If you are unsure about anything, then consult a lawyer who knows about domain-name disputes - it's the only way of getting a sure answer.
| 9:24 pm on Sep 19, 2004 (gmt 0)|
You really should see a lawyer. IANAL. However, I'd say NOT until he sues you. Only the artist would have a basis to sue, unless the artist sold the rights to his name to another, in which case the buyer could sue. Sounds like a scam to me, because he obviously doesn't own the domain name. You do. And if he were serious about suing, you should have heard from his lawyer. To sue internationally he'd need a lawyer. If he gets a lawyer, expect the first thing the lawyer would do is contact you directly threatening to sue if you don't hand over the domain name. Even if the lawyer (or him if he acts as his own counsel) goes the ICANN route, last I checked it costs over a $1000 US just to get the ball rolling with a domain name dispute. Any lawyer with half a clue would first contact you direct with the threat of legal action, hoping you'd cave in immediately and hand over the domain name, and saving costs of legal action. I sure as heck wouldn't hand over a domain name of mine just on the basis of an e-mail from some guy in Germany who all I knew about was he was looking for au pair girls.
| 6:29 pm on Sep 20, 2004 (gmt 0)|
thanks for the advice! i wasn't planning to give the domain away just like that and just wanted to know if he could in theory "own" the domain in any way.
now i'm pretty sure it's just a scam and will indeed ignore his mail unless he will email me providing some real proof of why he should own it.
| 7:12 pm on Sep 20, 2004 (gmt 0)|
I wouldn't ignore the email, I would reply to it only asking his reasons as to why he feels he owns the name.

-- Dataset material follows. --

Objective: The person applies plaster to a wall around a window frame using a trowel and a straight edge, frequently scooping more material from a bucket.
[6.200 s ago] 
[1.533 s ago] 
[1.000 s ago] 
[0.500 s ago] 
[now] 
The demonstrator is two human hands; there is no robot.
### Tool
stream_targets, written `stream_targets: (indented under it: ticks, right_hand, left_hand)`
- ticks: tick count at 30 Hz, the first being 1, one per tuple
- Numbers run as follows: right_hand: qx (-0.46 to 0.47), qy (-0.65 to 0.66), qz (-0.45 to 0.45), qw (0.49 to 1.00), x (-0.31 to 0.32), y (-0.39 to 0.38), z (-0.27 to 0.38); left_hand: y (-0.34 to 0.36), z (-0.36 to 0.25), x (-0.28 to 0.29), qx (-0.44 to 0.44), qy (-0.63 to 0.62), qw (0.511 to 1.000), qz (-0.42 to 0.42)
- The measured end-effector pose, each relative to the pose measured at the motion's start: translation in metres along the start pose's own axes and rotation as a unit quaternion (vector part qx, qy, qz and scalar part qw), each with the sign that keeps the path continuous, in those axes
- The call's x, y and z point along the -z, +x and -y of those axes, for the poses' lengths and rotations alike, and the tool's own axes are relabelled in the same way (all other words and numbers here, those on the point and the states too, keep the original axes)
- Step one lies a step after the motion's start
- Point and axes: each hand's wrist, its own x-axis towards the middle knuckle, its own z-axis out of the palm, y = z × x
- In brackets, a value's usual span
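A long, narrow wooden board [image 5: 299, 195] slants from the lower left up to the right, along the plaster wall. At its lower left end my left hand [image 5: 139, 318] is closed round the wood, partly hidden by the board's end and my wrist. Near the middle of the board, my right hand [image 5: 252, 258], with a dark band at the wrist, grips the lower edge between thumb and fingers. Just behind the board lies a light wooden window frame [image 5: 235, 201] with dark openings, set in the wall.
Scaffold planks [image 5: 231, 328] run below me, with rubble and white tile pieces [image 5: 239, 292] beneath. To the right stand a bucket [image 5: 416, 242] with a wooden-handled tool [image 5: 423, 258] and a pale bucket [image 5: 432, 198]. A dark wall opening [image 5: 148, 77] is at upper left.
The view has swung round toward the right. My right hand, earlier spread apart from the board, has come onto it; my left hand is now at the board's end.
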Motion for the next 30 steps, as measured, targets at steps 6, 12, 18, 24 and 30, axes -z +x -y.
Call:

Once you have a reply to that email, its is more difficult for him to turn around and say you just ignored his attempts to contact you at a later date.
| 9:45 pm on Sep 20, 2004 (gmt 0)|
He isn't the legal owner nor are you or the artist.
If the artist's record company or management has registered the artist name as a trademark they dont, per se, have a claim either nor do they own the domain.
Ask him why your "usage of it is not legal" and on what authority does he claim if you don't contact him "this page will be canceled"?.
| 8:25 am on Sep 22, 2004 (gmt 0)|
Ask him if he managed to get his au-pair girl - it'll freak him out ;)
| 11:30 am on Sep 22, 2004 (gmt 0)|
Over the past 5 years I have probably gotten 500 emails like the one you describe. Reply to the email asking him what his reasons for thinking he owns the domain are, and what his reasons for thinking you are doing anything wrong with it, so that you have a record, as others here pointed out. Then politely tell him to kiss your arse.